* [YOUR ASSIGNMENT]:
Repeat the entries exactly but omit the pictures.

⁂

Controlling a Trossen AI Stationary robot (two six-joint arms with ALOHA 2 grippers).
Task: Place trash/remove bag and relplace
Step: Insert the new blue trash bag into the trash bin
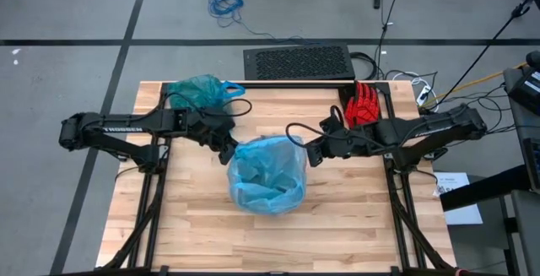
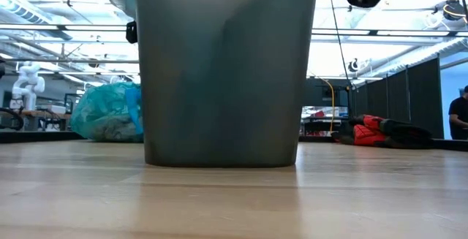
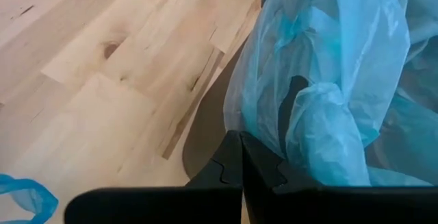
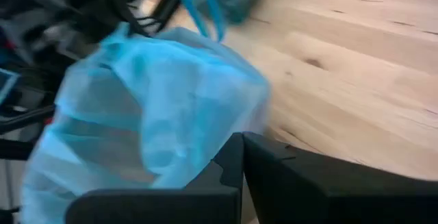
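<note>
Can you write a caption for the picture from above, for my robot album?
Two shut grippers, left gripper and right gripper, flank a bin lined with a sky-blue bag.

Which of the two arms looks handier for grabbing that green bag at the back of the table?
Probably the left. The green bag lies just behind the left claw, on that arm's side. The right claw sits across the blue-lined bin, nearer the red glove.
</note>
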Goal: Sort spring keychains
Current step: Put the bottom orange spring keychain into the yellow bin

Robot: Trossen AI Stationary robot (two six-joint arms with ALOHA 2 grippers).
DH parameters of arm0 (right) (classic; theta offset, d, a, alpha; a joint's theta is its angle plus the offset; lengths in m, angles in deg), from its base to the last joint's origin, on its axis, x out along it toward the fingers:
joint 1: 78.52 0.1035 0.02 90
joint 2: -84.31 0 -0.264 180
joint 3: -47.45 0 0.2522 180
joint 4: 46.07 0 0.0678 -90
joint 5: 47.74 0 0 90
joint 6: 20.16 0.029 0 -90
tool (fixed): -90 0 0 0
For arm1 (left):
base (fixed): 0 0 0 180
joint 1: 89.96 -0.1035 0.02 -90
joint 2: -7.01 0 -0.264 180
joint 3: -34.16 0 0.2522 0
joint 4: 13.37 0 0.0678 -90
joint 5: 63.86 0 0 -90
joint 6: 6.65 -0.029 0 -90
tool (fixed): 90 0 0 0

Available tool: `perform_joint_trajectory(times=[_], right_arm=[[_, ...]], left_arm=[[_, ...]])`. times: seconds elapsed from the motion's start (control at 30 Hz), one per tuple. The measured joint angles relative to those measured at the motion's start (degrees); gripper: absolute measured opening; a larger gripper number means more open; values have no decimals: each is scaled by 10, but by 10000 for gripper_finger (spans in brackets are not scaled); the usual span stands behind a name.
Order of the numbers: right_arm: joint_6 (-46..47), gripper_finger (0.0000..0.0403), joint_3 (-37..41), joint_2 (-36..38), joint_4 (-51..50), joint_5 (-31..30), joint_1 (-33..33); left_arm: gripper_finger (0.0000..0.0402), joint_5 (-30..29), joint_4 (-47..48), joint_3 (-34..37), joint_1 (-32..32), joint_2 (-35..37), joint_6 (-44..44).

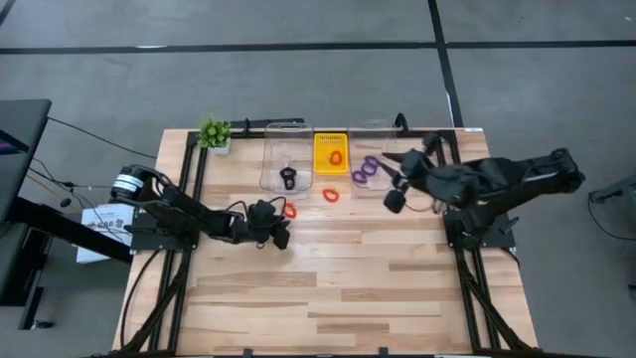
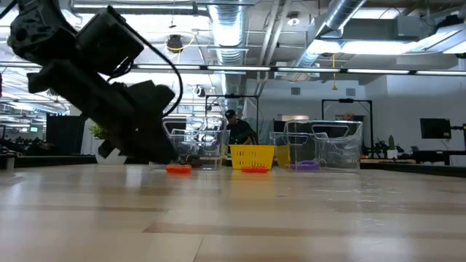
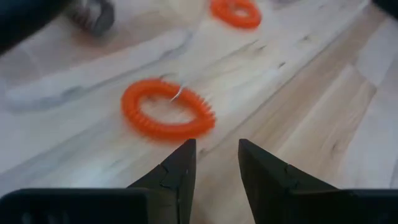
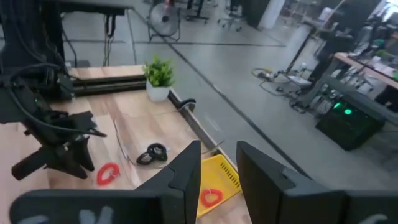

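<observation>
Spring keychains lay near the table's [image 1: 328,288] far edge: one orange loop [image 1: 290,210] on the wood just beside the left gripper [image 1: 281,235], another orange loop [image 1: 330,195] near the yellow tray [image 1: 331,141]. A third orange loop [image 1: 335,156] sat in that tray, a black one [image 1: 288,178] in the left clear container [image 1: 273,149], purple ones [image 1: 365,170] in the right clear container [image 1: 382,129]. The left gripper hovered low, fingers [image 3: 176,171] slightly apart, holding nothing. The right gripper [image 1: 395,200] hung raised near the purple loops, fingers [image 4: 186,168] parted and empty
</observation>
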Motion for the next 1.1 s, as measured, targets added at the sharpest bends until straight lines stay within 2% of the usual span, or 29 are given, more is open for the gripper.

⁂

* [TASK RESULT]:
Controlling a Trossen AI Stationary robot (two six-joint arms with ALOHA 2 grippers).
Task: Place trash/remove bag and relplace
Step: Insert the new blue trash bag into the trash bin
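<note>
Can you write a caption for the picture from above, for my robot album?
Two shut grippers, left gripper and right gripper, flank a bin lined with a sky-blue bag.

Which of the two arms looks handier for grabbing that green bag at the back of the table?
Probably the left. The green bag lies just behind the left claw, on that arm's side. The right claw sits across the blue-lined bin, nearer the red glove.
</note>
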Goal: Sort spring keychains
Current step: Put the bottom orange spring keychain into the yellow bin

Robot: Trossen AI Stationary robot (two six-joint arms with ALOHA 2 grippers).
DH parameters of arm0 (right) (classic; theta offset, d, a, alpha; a joint's theta is its angle plus the offset; lengths in m, angles in deg), from its base to the last joint's origin, on its axis, x out along it toward the fingers:
joint 1: 78.52 0.1035 0.02 90
joint 2: -84.31 0 -0.264 180
joint 3: -47.45 0 0.2522 180
joint 4: 46.07 0 0.0678 -90
joint 5: 47.74 0 0 90
joint 6: 20.16 0.029 0 -90
tool (fixed): -90 0 0 0
For arm1 (left):
base (fixed): 0 0 0 180
joint 1: 89.96 -0.1035 0.02 -90
joint 2: -7.01 0 -0.264 180
joint 3: -34.16 0 0.2522 0
joint 4: 13.37 0 0.0678 -90
joint 5: 63.86 0 0 -90
joint 6: 6.65 -0.029 0 -90
tool (fixed): 90 0 0 0

Available tool: `perform_joint_trajectory(times=[_], right_arm=[[_, ...]], left_arm=[[_, ...]])`. times: seconds elapsed from the motion's start (control at 30 Hz), one per tuple. The measured joint angles relative to those measured at the motion's start (degrees); gripper: absolute measured opening; a larger gripper number means more open; values have no decimals: each is scaled by 10, but by 10000 for gripper_finger (spans in brackets are not scaled); the usual span stands behind a name.
Order of the numbers: right_arm: joint_6 (-46..47), gripper_finger (0.0000..0.0403), joint_3 (-37..41), joint_2 (-36..38), joint_4 (-51..50), joint_5 (-31..30), joint_1 (-33..33); left_arm: gripper_finger (0.0000..0.0402), joint_5 (-30..29), joint_4 (-47..48), joint_3 (-34..37), joint_1 (-32..32), joint_2 (-35..37), joint_6 (-44..44).


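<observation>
Spring keychains lay near the table's [image 1: 328,288] far edge: one orange loop [image 1: 290,210] on the wood just beside the left gripper [image 1: 281,235], another orange loop [image 1: 330,195] near the yellow tray [image 1: 331,141]. A third orange loop [image 1: 335,156] sat in that tray, a black one [image 1: 288,178] in the left clear container [image 1: 273,149], purple ones [image 1: 365,170] in the right clear container [image 1: 382,129]. The left gripper hovered low, fingers [image 3: 176,171] slightly apart, holding nothing. The right gripper [image 1: 395,200] hung raised near the purple loops, fingers [image 4: 186,168] parted and empty
</observation>
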Motion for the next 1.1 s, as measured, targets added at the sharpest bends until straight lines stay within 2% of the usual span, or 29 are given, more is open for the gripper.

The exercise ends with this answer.